# Schubert, Klemperer, Philharmonia Orchestra ‎– Symphony No. 5 & 8



## itywltmt (May 29, 2011)

This week, I am planning a pair of posts featuring the pairing of Otto Klemperer and the Philharmonia Orchestra. Today's _Tuesday Blog_ is one of our _Vinyl's Revenge _segments, highlighting a favoutite recording from my old vinyl collection.

The Orchestra

It is commonly thought that the Philharmonia Orchestra was primarily formed for recording purposes by Walter Legge, a recording producer for EMI - but that was not Legge's intention. He had been Sir Thomas Beecham's assistant at Covent Garden, before World War II, and, assuming that he and Beecham would be in charge there again after the war, Legge planned to establish a first-class orchestra for opera, concerts and recordings.

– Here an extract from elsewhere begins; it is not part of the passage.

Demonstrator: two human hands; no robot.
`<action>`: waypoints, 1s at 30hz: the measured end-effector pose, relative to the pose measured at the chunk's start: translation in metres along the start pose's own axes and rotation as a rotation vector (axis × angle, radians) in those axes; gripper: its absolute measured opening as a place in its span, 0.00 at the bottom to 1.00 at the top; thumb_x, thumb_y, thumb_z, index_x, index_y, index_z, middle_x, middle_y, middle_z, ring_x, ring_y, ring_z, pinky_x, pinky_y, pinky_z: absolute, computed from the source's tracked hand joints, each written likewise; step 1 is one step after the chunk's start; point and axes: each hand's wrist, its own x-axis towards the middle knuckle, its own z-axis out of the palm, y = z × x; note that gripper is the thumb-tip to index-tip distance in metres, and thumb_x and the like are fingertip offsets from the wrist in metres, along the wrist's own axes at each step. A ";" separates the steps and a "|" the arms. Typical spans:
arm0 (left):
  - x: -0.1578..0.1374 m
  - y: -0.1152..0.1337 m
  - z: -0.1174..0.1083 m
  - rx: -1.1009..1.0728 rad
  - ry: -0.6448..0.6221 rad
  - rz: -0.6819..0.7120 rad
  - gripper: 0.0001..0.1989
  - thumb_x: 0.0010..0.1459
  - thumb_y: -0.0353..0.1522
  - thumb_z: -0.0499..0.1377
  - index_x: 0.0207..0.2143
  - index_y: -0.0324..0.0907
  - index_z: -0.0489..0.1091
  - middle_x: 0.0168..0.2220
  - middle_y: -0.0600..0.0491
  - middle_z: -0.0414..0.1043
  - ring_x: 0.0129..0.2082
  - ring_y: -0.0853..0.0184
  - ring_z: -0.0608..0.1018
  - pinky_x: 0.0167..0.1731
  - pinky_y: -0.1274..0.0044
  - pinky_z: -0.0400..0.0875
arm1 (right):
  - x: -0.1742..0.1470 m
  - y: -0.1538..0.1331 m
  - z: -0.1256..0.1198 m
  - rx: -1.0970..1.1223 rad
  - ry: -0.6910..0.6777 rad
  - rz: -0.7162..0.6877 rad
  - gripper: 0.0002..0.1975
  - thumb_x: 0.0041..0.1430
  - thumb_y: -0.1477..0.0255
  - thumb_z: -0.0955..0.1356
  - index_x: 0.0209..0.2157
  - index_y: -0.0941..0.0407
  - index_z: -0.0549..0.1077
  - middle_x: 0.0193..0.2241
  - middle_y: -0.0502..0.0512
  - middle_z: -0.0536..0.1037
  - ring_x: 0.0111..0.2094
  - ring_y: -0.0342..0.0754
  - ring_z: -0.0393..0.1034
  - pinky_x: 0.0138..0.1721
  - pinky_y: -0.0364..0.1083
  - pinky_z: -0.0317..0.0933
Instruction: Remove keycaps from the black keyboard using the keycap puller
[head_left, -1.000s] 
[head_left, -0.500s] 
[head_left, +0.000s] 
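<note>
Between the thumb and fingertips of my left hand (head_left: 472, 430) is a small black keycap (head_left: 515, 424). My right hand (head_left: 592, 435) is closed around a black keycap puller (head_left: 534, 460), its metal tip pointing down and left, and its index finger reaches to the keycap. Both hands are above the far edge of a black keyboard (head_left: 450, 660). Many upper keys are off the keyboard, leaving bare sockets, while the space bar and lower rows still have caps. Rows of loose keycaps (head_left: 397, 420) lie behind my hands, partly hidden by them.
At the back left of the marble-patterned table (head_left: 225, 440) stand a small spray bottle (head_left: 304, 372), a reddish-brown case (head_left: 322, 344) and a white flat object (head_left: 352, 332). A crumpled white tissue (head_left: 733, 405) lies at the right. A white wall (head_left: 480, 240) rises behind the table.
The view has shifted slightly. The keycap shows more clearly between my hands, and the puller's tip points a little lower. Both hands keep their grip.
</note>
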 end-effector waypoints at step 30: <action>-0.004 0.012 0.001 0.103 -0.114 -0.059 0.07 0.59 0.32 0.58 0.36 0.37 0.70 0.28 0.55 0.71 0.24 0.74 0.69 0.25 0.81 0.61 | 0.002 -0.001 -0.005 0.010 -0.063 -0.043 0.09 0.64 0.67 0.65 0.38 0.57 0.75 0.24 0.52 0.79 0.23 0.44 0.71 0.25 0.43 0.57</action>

As it turned out, opera resumed at Covent Garden after the war under a different management, yet Legge went ahead with his plans for a new orchestra.

Legge recruited musicians still serving in the armed forces in 1945 - in fact, at the Philharmonia's first concert on 25 October 1945, more than sixty per cent of the players were still officially in the services. Sit Thomas Beecham conducted the concer, and at first Legge was against appointing an official principal conductor, inviting prominent conductors instead: Arturo Toscanini, Richard Strauss and Wilhelm Furtwängler. Herbert von Karajan was closely associated with the Philharmonia in its early years, although he never held an official title with the orchestra, acting as its principal conductor in all but name.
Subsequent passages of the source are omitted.